**WORK ITEM:** Among the lines below, a stretch begins at the one with "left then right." and ends at the one with "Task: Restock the". Repeat that stretch exactly, ends included.

**INFORMATION PROVIDED:**
*****
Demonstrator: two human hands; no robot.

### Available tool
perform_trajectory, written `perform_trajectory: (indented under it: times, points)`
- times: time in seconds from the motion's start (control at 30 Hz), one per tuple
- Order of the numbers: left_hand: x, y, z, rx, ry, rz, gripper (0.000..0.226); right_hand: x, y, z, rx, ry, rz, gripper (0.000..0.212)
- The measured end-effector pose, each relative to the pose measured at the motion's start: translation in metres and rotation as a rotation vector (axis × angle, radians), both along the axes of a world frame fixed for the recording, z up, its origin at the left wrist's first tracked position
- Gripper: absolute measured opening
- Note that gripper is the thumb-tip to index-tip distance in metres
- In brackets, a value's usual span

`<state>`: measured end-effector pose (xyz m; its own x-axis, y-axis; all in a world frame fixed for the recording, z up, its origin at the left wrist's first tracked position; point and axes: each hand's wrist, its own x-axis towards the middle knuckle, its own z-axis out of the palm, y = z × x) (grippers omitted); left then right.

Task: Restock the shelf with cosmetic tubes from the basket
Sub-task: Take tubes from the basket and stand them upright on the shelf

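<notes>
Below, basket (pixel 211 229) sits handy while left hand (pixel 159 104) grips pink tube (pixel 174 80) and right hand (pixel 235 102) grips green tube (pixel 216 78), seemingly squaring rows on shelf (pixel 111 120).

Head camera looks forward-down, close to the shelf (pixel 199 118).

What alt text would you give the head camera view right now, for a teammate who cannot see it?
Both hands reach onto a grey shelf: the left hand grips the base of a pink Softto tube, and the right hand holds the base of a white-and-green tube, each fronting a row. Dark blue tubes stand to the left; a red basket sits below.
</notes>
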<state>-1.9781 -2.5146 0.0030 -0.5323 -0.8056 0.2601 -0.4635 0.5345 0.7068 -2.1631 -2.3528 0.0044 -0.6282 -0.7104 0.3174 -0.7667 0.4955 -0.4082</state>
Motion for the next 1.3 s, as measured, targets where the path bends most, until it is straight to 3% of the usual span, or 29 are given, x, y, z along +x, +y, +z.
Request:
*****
**RESPONSE AREA:**
`<state>`: measured end-effector pose (xyz m; its own x-axis, y-axis; all in a world frame fixed for the recording, z up, its origin at the left wrist's first tracked position; point and axes: each hand's wrist, its own x-axis towards the middle knuckle, its own z-axis out of the palm, y = z × x) (grippers omitted); left then right.

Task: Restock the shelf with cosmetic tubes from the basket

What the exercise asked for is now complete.